**Task statement**:
Write out the listing below character for character, though without its pictures.

**Given material**:

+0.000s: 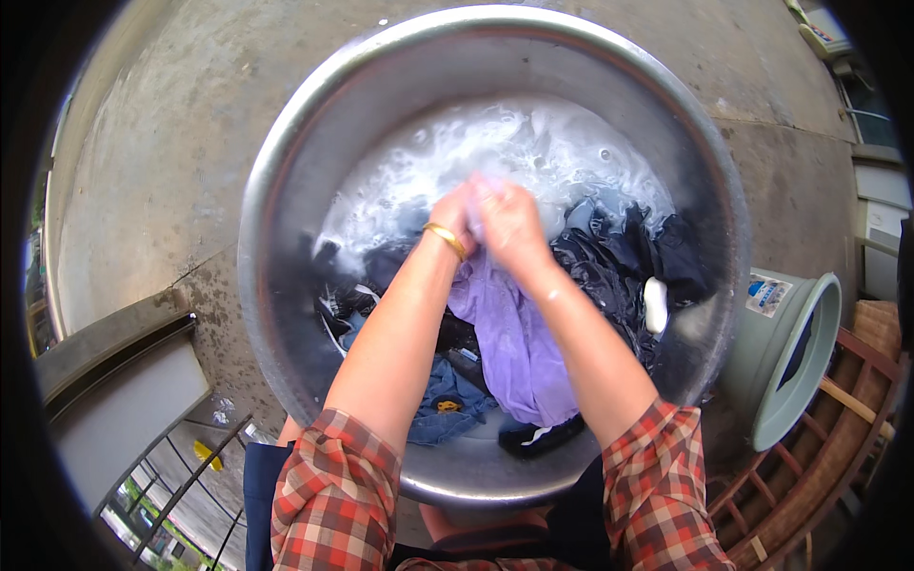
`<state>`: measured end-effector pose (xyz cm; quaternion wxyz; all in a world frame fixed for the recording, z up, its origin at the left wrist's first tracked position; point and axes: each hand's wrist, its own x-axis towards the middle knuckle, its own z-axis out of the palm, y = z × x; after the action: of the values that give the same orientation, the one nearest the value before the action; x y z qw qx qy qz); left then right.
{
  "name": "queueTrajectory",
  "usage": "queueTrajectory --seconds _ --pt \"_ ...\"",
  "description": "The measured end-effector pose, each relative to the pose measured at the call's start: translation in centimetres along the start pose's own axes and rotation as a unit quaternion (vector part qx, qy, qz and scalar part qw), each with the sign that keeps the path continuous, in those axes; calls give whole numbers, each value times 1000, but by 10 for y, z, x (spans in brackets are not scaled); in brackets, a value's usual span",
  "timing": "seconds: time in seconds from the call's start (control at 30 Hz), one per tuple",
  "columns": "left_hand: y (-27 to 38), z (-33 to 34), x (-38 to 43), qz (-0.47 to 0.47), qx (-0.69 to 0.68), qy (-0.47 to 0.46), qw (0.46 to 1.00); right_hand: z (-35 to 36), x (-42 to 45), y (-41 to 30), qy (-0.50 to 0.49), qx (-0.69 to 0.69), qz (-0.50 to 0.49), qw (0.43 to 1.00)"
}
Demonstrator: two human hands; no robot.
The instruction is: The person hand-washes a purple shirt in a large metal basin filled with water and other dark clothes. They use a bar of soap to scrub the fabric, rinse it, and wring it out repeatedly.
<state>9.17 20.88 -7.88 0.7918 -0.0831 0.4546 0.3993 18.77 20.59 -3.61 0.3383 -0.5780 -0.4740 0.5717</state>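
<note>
A large round metal basin [493,479] holds cloudy, soapy water [500,135] and several wet clothes. My left hand [453,214], a gold bangle at its wrist, is closed on a bunched part of a purple cloth garment [514,342]. My right hand [510,221] grips the same cloth, against the left, above the foam; both look blurred. The rest of the garment hangs down between my forearms. Dark wet clothing [607,278] lies on the right, with a white bar of soap [655,305] on it. Blue denim cloth [450,400] rests near the basin's close side.
A pale green plastic bucket [775,357] lies tipped at the basin's right, dark cloth inside. Beyond it is a reddish-brown slatted frame [807,457]. Concrete floor [164,143] surrounds the basin. Metal bars [182,492] and a panel [136,407] are at lower left.
</note>
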Motion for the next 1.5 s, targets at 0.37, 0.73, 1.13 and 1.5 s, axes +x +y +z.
queueTrajectory --seconds 0.37,0.73,1.13,1.5 --pt "-4 27 -53 -26 -95 -231 968 1 -21 -28 76 -430 -60 898" --pt "-19 17 -51 -93 -59 -4 994 -14 -6 -5 104 -334 20 936" --pt "-19 -12 -2 157 503 138 839 -62 7 62 74 -17 116 990" --pt "-12 4 -14 39 3 29 999 -26 0 17 122 275 146 942"
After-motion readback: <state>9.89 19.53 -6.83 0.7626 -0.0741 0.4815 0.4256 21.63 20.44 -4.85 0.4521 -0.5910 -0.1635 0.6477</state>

**Answer space**:
+0.000s: 
`<state>`: measured end-effector pose (xyz cm; quaternion wxyz; all in a world frame fixed for the recording, z up, its origin at the left wrist's first tracked position; point and axes: each hand's wrist, its own x-axis towards the middle knuckle, its own z-axis out of the palm, y = z × x; after the action: of the values that give the same orientation, the one nearest the value before the action; x y z qw qx qy qz); left then right.
{
  "name": "queueTrajectory",
  "usage": "queueTrajectory --seconds _ --pt \"_ ...\"",
  "description": "The measured end-effector pose, each relative to the pose measured at the call's start: translation in centimetres along the start pose's own axes and rotation as a unit quaternion (vector part qx, qy, qz and scalar part qw), each with the sign that keeps the path continuous, in those axes; calls give whole numbers, each value times 1000, but by 10 for y, z, x (spans in brackets are not scaled); in brackets, a value's usual span",
  "timing": "seconds: time in seconds from the call's start (control at 30 Hz), one per tuple",
  "columns": "left_hand: y (-27 to 38), z (-33 to 34), x (-38 to 43), qz (-0.47 to 0.47), qx (-0.69 to 0.68), qy (-0.47 to 0.46), qw (0.46 to 1.00); right_hand: z (-35 to 36), x (-42 to 45), y (-41 to 30), qy (-0.50 to 0.49), qx (-0.69 to 0.69), qz (-0.50 to 0.49), qw (0.43 to 1.00)"
}
Demonstrator: two human hands; no robot.
The instruction is: The person hand-washes a purple shirt in a large metal basin filled with water and other dark clothes. They use a bar of soap to scrub the fabric, rinse it, and wring it out repeatedly.
<state>9.17 20.88 -7.88 0.7918 -0.0831 0.4546 0.3993 18.77 20.59 -3.61 0.3383 -0.5780 -0.4740 0.5717</state>
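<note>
A large round metal basin [493,479] holds cloudy, soapy water [500,135] and several wet clothes. My left hand [453,214], a gold bangle at its wrist, is closed on a bunched part of a purple cloth garment [514,342]. My right hand [510,221] grips the same cloth, against the left, above the foam; both look blurred. The rest of the garment hangs down between my forearms. Dark wet clothing [607,278] lies on the right, with a white bar of soap [655,305] on it. Blue denim cloth [450,400] rests near the basin's close side.
A pale green plastic bucket [775,357] lies tipped at the basin's right, dark cloth inside. Beyond it is a reddish-brown slatted frame [807,457]. Concrete floor [164,143] surrounds the basin. Metal bars [182,492] and a panel [136,407] are at lower left.
</note>
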Motion for the next 1.5 s, targets at 0.37, 0.73, 1.13 and 1.5 s, axes +x +y +z.
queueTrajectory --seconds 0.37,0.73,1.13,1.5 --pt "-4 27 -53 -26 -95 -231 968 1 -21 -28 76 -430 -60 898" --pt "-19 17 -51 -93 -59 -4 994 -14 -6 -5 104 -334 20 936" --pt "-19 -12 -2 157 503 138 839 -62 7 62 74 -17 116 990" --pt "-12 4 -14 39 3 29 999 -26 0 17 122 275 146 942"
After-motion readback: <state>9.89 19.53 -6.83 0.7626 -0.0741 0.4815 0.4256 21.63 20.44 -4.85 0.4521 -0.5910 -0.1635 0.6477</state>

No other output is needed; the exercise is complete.